On 01/11/16 13:46, Eric Blake wrote:
> On 10/30/2016 12:01 PM, Pádraig Brady wrote:
>> * doc/autoconf.texi (Limitations of usual tools): Display a
>> table showing where the various syntaxes for word boundaries
>> are supported.
>> ---
>> doc/autoconf.texi | 12 ++++++++++++
>> 1 file changed, 12 insertions(+)
>>
>> diff --git a/doc/autoconf.texi b/doc/autoconf.texi
>> index 4be1f70..2e4b7ba 100644
>> --- a/doc/autoconf.texi
>> +++ b/doc/autoconf.texi
>> @@ -19666,6 +19666,18 @@ $ @kbd{echo abc | busybox sed '/a\(b\)c/
>> s/a\(b\)c/\1/'}
>> b
>> @end example
>>
>> +Portable scripts should be aware of the inconsistencies and
>> +options for handling word boundaries.
>> +
>> +@example
>> + \< \b [[:<:]]
>> +Solaris 10 yes no no
>> +Solaris XPG4 yes no error
>> +NetBSD 5.1 no no yes
>> +FreeBSD 9.1 no no yes
>> +GNU yes yes error
>> +busybox yes yes error
>> +@end example
>
> It might be nice to add Cygwin to the list, although I don't know if one
> row is sufficient. It bases its regex engine on BSD code but adds an
> extension for \< and \>; but depending on whether a program uses the
> libc regex or its own, you can get GNU behavior (that is, Cygwin grep
> supports \< and \b but not [[:<:]] because it uses gnulib and bypasses
> native regex; while a native application supports [[:<:]] and \< but not
> \b because of the BSD heritage plus cygwin extension).
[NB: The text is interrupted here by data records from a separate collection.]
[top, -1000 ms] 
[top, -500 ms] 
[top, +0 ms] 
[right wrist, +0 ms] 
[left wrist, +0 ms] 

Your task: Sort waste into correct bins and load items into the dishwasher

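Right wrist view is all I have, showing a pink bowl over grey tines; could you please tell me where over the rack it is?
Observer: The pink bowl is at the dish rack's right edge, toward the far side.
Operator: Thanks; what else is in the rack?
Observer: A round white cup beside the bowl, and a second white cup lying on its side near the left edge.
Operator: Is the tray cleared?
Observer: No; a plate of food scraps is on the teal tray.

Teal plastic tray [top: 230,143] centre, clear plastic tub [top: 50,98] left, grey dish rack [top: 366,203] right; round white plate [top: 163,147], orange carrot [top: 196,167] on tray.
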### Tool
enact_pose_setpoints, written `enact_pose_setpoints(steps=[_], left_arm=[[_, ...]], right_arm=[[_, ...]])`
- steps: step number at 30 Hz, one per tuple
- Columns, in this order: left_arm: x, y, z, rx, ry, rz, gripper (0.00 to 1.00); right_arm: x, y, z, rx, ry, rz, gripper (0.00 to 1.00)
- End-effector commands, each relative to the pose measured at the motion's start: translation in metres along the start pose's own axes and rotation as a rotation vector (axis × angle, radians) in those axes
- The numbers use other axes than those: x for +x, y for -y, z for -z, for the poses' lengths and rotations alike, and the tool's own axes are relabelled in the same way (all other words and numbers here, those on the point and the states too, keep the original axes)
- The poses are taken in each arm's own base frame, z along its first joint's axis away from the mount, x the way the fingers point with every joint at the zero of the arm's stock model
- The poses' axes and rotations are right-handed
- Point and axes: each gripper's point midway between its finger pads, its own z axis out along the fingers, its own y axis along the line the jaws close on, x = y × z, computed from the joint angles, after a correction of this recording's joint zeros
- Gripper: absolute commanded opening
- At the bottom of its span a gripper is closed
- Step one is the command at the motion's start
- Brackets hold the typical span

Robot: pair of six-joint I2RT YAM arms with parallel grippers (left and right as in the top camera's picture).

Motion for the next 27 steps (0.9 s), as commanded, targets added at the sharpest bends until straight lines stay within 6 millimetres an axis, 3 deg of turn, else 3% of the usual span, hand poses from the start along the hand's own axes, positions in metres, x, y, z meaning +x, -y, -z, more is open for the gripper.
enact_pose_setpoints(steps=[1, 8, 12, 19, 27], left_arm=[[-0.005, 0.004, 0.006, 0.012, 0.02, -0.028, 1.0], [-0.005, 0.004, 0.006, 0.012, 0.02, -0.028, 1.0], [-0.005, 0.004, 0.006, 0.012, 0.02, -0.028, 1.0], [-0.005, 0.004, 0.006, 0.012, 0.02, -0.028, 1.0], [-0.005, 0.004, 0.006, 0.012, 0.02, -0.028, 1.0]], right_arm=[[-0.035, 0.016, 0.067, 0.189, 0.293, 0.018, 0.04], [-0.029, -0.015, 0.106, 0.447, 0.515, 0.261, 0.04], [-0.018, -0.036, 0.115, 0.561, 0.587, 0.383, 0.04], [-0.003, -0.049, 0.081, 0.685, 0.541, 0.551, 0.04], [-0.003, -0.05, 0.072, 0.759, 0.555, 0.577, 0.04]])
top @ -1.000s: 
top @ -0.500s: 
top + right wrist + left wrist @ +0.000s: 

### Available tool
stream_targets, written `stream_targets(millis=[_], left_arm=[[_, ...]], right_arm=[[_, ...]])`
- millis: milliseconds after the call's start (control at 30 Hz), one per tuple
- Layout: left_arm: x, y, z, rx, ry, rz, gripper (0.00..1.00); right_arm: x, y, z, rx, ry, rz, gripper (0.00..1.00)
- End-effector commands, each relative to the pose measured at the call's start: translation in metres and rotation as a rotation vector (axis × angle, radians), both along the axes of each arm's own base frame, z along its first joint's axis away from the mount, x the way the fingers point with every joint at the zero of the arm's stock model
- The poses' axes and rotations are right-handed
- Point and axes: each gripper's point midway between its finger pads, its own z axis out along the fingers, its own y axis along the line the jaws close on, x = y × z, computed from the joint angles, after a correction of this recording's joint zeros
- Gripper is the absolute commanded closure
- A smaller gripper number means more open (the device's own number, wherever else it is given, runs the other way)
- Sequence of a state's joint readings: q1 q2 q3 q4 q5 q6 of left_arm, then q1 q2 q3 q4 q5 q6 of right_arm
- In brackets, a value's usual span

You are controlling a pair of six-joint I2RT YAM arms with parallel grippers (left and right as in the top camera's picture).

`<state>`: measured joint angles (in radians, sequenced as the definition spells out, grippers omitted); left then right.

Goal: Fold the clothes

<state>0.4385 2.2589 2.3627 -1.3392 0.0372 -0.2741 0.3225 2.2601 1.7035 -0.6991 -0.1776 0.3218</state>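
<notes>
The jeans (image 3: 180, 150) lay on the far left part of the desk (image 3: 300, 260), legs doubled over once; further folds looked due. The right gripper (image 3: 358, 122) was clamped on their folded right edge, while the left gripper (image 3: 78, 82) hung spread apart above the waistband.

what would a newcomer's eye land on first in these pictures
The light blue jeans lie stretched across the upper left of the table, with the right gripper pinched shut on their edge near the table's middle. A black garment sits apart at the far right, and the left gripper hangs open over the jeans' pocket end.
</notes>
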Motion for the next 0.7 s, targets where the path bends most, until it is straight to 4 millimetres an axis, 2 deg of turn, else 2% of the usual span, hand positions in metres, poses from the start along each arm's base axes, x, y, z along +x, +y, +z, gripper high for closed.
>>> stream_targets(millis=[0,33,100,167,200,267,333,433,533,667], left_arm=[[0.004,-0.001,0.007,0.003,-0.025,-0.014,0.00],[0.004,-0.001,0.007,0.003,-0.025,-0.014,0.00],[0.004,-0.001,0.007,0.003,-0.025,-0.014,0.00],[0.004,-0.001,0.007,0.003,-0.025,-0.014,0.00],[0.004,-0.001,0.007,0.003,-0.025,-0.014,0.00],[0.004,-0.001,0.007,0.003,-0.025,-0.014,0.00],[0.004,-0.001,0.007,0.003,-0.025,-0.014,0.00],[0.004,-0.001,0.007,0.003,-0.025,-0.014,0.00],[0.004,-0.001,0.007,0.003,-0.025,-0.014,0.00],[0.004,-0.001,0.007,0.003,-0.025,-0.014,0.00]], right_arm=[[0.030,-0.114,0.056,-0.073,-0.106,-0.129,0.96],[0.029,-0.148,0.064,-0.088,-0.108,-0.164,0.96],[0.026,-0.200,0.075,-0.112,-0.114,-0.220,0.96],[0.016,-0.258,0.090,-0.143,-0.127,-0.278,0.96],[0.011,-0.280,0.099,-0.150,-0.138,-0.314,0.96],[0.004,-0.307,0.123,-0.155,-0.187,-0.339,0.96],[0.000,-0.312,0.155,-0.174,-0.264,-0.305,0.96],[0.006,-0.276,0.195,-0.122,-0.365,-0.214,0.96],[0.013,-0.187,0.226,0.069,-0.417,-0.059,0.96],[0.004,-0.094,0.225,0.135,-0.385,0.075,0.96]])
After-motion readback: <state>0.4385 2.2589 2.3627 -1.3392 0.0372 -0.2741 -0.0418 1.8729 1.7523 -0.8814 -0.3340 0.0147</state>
Interesting, re cygwin, though here we're considering sed,
which would fall under GNU I think?
I've updated the attached with the note about POSIX.
(I don't have commit access to this repo)
thanks,
Pádraig
From a5333e422d20f0e43407919ae1d5b46ebefc9c4e Mon Sep 17 00:00:00 2001
From: =?UTF-8?q?P=C3=A1draig=20Brady?= <[email protected]>
Date: Sun, 30 Oct 2016 16:58:09 +0000
Subject: [PATCH] doc: detail inconsistencies in sed word boundary handling
* doc/autoconf.texi (Limitations of usual tools): Display a
table showing where the various syntaxes for word boundaries
are supported.
---
doc/autoconf.texi | 12 ++++++++++++
1 file changed, 12 insertions(+)
diff --git a/doc/autoconf.texi b/doc/autoconf.texi
index 4be1f70..3e3a894 100644
--- a/doc/autoconf.texi
+++ b/doc/autoconf.texi
@@ -19666,6 +19666,18 @@ $ @kbd{echo abc | busybox sed '/a\(b\)c/ s/a\(b\)c/\1/'}
b
@end example
+Portable scripts should be aware of the inconsistencies and options for
+handling word boundaries, as these are not specified by POSIX.
+
+@example
+ \< \b [[:<:]]
+Solaris 10 yes no no
+Solaris XPG4 yes no error
+NetBSD 5.1 no no yes
+FreeBSD 9.1 no no yes
+GNU yes yes error
+busybox yes yes error
+@end example
@item @command{sed} (@samp{t})
@c ---------------------------
--
2.5.5